ACTIVITY: Exact transcription begins at the first line of the material below and ends with the line holding "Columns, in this"; pictures are skipped.

EXTRACTED INFORMATION:
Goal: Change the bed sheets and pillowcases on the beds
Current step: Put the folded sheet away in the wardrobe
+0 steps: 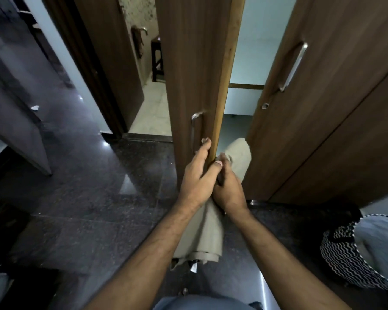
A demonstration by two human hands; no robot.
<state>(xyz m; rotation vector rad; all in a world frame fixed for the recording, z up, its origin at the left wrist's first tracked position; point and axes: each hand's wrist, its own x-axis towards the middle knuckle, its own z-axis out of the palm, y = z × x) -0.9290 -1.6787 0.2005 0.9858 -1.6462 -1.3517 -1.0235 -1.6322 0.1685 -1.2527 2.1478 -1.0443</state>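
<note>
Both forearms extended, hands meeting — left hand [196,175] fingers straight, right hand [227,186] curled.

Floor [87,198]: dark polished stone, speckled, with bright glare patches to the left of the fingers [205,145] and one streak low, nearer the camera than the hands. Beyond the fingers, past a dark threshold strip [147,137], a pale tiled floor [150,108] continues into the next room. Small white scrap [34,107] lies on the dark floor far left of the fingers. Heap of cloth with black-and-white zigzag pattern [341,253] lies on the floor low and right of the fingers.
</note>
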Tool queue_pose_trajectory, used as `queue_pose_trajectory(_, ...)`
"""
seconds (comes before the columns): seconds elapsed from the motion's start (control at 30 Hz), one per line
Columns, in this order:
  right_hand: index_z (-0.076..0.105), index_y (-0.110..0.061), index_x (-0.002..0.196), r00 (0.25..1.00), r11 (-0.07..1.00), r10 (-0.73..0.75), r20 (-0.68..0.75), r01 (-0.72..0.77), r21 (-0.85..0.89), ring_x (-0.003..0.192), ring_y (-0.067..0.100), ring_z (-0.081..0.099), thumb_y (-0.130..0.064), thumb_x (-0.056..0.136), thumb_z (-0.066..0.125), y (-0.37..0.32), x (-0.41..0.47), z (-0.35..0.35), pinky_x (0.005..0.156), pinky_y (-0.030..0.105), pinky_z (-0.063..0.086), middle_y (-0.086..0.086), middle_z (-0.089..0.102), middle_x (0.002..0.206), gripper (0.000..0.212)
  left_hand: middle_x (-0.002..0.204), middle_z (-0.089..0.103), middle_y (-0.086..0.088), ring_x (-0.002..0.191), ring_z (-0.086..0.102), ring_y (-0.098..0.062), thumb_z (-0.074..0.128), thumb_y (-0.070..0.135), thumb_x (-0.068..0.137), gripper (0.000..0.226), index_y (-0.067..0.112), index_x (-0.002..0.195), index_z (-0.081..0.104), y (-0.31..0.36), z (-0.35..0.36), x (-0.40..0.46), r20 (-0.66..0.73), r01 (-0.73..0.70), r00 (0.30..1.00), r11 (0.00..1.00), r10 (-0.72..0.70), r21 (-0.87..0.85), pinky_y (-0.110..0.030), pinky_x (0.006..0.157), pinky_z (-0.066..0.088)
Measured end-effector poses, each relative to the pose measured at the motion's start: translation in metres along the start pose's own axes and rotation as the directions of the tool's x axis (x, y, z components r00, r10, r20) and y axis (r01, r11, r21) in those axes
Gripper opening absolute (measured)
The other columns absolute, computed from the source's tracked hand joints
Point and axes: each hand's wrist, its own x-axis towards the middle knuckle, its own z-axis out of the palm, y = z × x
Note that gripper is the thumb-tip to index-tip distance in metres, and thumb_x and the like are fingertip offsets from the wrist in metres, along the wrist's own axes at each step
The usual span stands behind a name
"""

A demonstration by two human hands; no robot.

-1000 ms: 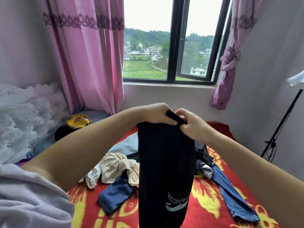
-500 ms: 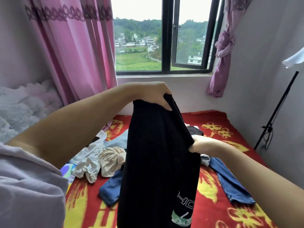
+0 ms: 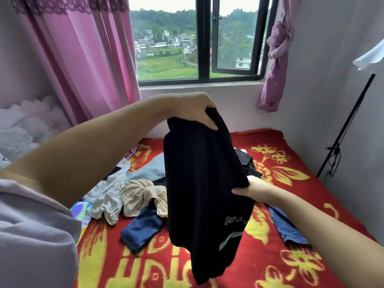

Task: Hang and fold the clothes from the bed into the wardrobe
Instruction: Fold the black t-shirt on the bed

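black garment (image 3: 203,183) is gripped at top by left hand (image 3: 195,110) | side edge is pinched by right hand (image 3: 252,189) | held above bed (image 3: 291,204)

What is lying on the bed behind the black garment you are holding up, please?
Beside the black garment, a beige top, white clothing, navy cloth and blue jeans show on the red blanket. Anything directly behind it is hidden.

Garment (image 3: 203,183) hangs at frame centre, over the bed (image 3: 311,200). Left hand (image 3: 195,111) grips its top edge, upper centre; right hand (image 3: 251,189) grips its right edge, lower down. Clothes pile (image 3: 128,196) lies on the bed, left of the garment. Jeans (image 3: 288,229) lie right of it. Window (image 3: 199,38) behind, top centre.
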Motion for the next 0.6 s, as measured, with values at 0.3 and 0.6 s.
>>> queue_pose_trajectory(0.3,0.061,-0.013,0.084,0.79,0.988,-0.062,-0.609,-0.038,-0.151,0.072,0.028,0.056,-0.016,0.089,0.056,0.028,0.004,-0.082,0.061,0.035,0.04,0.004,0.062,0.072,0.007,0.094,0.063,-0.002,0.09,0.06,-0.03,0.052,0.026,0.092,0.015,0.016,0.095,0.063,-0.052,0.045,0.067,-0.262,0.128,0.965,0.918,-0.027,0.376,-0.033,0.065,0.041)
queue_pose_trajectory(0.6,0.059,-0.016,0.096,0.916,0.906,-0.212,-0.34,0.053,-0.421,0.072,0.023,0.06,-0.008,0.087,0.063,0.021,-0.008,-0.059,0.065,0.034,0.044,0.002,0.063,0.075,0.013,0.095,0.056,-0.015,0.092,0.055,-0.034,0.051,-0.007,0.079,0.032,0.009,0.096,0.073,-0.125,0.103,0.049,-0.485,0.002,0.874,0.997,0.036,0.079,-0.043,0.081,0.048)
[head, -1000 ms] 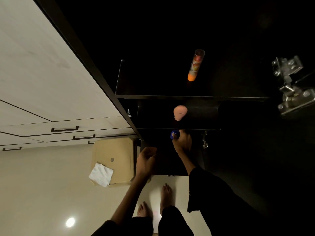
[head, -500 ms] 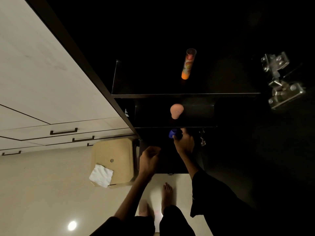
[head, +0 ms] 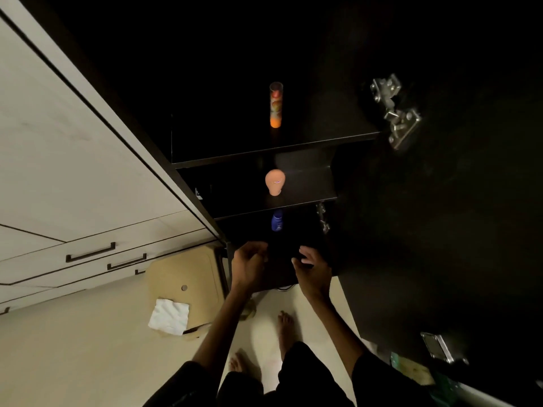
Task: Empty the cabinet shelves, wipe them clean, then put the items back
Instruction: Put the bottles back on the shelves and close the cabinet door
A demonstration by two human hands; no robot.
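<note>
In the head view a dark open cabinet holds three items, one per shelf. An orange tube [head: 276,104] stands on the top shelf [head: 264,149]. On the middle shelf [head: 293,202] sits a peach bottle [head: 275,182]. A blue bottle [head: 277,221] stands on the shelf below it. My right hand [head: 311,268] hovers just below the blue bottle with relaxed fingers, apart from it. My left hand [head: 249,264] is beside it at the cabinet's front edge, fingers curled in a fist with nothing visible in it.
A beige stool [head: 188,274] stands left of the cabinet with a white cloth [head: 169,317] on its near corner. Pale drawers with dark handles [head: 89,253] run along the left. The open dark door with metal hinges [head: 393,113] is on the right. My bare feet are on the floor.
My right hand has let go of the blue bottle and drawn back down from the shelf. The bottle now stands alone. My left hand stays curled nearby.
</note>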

RESULT OF THIS EXERCISE:
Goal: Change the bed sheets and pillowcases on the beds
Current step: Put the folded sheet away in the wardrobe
+0 steps: 
A demonstration by two human hands; no robot.
<state>(xyz m; rotation vector rad; all in a world frame fixed for the recording, z up, its origin at the left wrist's first tracked position; point and axes: each hand's wrist, its own x-axis towards the middle knuckle, its own z-axis out of the palm, y = z × x) -0.9290 -1.6787 0.2005 0.9858 -1.6462 -1.3517 -1.0235 -1.6322 0.1685 -1.2527 2.1478 -1.0443</state>
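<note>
Both forearms extended, hands meeting — left hand [196,175] fingers straight, right hand [227,186] curled.

Floor [87,198]: dark polished stone, speckled, with bright glare patches to the left of the fingers [205,145] and one streak low, nearer the camera than the hands. Beyond the fingers, past a dark threshold strip [147,137], a pale tiled floor [150,108] continues into the next room. Small white scrap [34,107] lies on the dark floor far left of the fingers. Heap of cloth with black-and-white zigzag pattern [341,253] lies on the floor low and right of the fingers.
</note>
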Tool queue_pose_trajectory, used as `queue_pose_trajectory(_, ...)`
"""
seconds (comes before the columns): seconds elapsed from the motion's start (control at 30 Hz), one per line
Columns, in this order:

Work on the exercise is now concluded.